Training has been really spotty since the end of November. I'm down at least 10# in bodyweight as a result. I think things will be a bit better. I'm kind of half-considering signing up at the gym at the office (it just opened). I'd still go to the real gym for real training, but I think it would give me some more options when I'm short on time, especially if I switch to a four-day schedule with two upper body days and two lower body days - I could do the upper body days at work for sure.

I hope my textbook arrives before the homework is due. I want to do my homework. I ordered it on Monday, the homework is due on Wednesday.

Speaking of classes, both only have ~10 students. One is the continuation of one of the classes I took last time, one is the stochastic processes class. Only half the people continued on, it seems, which is odd, since the sequence is required for the degree and the second semester is apparently easier than the first. Seems I'm the only one with a background in measure theory in the stochastic class. I covered that in freshman year of undergrad, man. The way the prof is teaching it, it's not necessary, but it helps.

Chess: very rusty on tactics. I think I'll play a G60/5 against the computer tomorrow morning until the wifing unit is up. One thing to do, though, is to remember not to put it into tournament mode, since the computer never resigns and I'm not sure how strong the computer opposition will be. I don't want to have to deal with an annoying situation where the computer drops a piece on move 6 and I'm stuck playing a boring, but won, game for 2 hours. I want to be able to force it to quit or something and start a new game. There has to be a level where you can specify that the computer might drop a pawn and won't let you get away with anything that drops more than a pawn, but plays at a moderate positional level. I remember that every time I tried to tone it down to a "reasonable" level, I had games where the thing would just throw a piece at me. A "1900"-rated personality dropped a knight on move 6. And sometimes the 1400-rated personalities would play extremely accurate combinations. Anyway. Frustrating.
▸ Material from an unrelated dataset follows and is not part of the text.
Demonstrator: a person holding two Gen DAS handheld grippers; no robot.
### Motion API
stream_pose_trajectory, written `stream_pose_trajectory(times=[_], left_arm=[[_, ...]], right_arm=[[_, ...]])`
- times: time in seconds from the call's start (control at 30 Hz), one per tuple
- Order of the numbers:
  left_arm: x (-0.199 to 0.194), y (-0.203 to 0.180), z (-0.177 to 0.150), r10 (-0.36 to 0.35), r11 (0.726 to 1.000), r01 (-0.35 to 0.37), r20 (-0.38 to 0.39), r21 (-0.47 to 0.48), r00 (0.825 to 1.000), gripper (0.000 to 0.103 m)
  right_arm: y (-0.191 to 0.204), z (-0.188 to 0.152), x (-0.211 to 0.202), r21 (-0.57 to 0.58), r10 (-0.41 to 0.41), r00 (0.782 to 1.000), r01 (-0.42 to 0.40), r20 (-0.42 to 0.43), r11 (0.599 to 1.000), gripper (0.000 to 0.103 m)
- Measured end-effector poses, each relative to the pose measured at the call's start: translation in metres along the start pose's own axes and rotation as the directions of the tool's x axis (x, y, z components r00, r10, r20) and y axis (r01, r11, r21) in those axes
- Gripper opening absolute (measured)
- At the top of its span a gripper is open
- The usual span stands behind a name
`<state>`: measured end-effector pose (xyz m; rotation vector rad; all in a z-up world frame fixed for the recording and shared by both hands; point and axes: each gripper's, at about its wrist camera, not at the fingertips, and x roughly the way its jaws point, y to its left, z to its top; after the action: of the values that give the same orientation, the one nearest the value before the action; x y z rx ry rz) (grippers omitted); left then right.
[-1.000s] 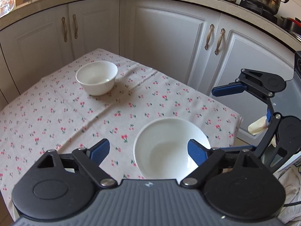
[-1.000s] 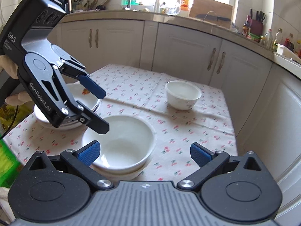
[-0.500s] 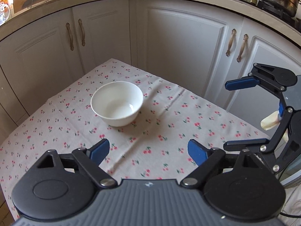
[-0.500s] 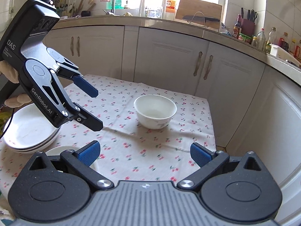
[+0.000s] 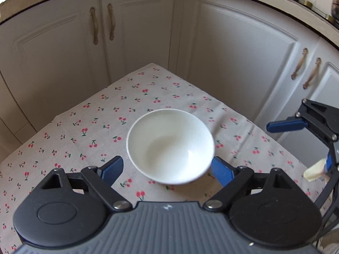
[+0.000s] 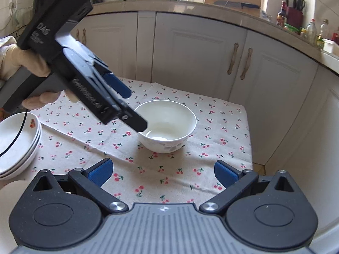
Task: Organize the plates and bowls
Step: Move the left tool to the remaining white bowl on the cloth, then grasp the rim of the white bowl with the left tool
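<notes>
Worktop [image 5: 89, 131]: small table under a cream cloth printed with red cherries, creased in a line across the middle; one corner points toward 12 o'clock in my left view.

Bowl [image 5: 170, 146]: white, upright, empty, standing on the cloth near that far corner. In my right view [image 6: 167, 124] it sits at centre, faint grey pattern on its outer wall.

Plates [image 6: 18, 144]: a stack of shallow white dishes at 9 o'clock in my right view, near the cloth's left edge, one with a small red motif on the rim. Well apart from the bowl.

My left hand-held gripper [image 5: 167, 169]: jaws apart, blue pads either side of the bowl's near rim; whether the right pad touches the bowl I cannot tell. In my right view [image 6: 135, 108] it comes in from 10 o'clock, its lower finger over the bowl's left rim, my pale-gloved hand [image 6: 25, 63] on the grip.

My right hand-held gripper [image 6: 163, 172]: jaws wide, nothing between the pads, the bowl beyond them. In my left view [image 5: 296, 124] it shows at 3 o'clock.

Room: cream panelled cabinets [image 5: 233, 63] with bronze handles wrap the table's far sides. Counter [image 6: 190, 4] above carries bottles, a cutting board and a knife block under a bright window.
</notes>
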<state>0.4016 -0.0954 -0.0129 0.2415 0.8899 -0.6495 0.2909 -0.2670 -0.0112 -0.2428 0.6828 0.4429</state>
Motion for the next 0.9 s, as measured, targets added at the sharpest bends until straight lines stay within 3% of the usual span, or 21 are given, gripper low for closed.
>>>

Speaking of which, very rusty on measure theory. Reading up on Caratheory's extension theorem, which is pretty heady to encounter as a freshman, I tell you what, but makes more sense now.

Great, somebody needs information I'm not completely sure I can get directly from a query and needs it by Wednesday, but I have a pile of other stuff to do by then. And we have Monday off. Fortunately, it's about, like 20 people, so the worst case is that I take an hour and look it all up manually. Actually, I might just take that approach in the first place, since I'd rather do that than spend two hours hitting the database with a hammer trying to get the right tables to join... Yeah, this got a little more complicated, they clarified they want data that is harder to find correctly, I'll just look them up by hand. It's 20 people.

Wifing Unit still looking for job-type things.

Which reminded me: Shakespeare got to get paid, son. I should be making more money.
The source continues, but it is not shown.